Although the schoolhouse hasn't hosted any gatherings for more than a decade, Frazer still beams when she talks about the old building.
“In the '80s, I remember going to a couple of parties there. I even remember somebody driving their motorcycle into the middle of the building,” she said. “It was pretty wild. There were a lot of raucous parties.”
When Frazer learned last year that the schoolhouse was for sale, she approached the School Board hoping to save it.
She started digging through the history of the building and presented the board with the muddled history of the building's ownership.
“My concern was that it was going to be sold for a private home, and that would have been really sad,” Frazer said. “I would like to see it go to the historical society and people still be able to use it because it is such a wonderful building.”
Clearing the title
The confusion started in 1993.
According to the minutes of an October Steamboat Springs School Board meeting, the board voted unanimously to deed the school house to the Cow Creek Community Association. But the deed never was recorded, and years later, the property's ownership was thrown into question as a result.
In 2007, records show the property was sold during a tax auction.
“The buyer thought he was buying 90 acres that may have subsurface rights (for potential oil and gas development), but instead, he got a little old schoolhouse,” Kelly said.
Kelly said he and the school district's attorney recently worked with that buyer and have cleared the cloud off the title in favor of the school district.
“We're now where we were in 1993,” Kelly said.
Now, the School Board must decide what to do with its schoolhouse.
Kelly said the board could opt to do nothing with it, to sell the property or to partner with an organization like Historic Routt County and restore the building.
Kelly hopes the district can find a way to do the latter.
“I think we need to take a hard look at trying to preserve it,” he said. “If it's going to have a financial impact on the district, that'll have other implications. That's why we're looking for some partners to potentially step into this situation."
The School Board already is reaching out to Historic Routt County and an architect to inspect the building.
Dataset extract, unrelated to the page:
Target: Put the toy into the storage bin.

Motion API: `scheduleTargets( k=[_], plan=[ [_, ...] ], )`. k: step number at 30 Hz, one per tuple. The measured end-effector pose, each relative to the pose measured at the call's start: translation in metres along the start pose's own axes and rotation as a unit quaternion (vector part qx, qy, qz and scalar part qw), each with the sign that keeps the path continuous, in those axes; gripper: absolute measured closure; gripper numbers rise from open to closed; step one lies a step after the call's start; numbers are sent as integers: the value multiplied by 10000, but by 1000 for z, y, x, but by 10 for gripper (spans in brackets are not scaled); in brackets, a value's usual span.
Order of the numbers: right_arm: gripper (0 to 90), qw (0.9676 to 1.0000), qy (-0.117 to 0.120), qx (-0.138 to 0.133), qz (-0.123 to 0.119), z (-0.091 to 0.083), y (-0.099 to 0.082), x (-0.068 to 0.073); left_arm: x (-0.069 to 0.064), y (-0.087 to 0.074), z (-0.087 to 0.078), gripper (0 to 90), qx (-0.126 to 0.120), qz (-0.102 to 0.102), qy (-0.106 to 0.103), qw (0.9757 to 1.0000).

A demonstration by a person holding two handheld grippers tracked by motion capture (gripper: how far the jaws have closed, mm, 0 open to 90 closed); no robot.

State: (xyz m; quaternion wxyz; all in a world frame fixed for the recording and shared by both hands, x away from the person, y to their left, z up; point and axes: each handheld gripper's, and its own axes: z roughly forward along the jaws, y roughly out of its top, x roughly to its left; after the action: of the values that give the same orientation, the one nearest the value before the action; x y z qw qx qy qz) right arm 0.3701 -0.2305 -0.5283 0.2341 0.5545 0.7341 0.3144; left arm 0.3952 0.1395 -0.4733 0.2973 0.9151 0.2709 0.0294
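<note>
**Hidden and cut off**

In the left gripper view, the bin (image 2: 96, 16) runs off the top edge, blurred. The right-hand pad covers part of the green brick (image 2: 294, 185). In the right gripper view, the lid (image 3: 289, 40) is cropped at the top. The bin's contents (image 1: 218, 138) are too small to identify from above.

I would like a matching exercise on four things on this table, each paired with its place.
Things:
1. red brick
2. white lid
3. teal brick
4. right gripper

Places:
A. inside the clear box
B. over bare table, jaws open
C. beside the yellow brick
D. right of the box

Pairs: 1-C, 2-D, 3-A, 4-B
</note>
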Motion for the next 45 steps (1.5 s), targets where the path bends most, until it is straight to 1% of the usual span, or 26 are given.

Its preliminary efforts come at a time when another schoolhouse in Routt County is undergoing a major renovation project.
Historic Routt County has partnered with Rocky Mountain Youth Corps, Peabody Energy, the Historical Society of Oak Creek and Phippsburg and the Tracks and Trails Museum to restore the Foidel Canyon Schoolhouse and eventually open it for public tours.
Kelly said similar efforts could help preserve the school in Cow Creek.
"There's now a feeling in the community to value things like this," he said.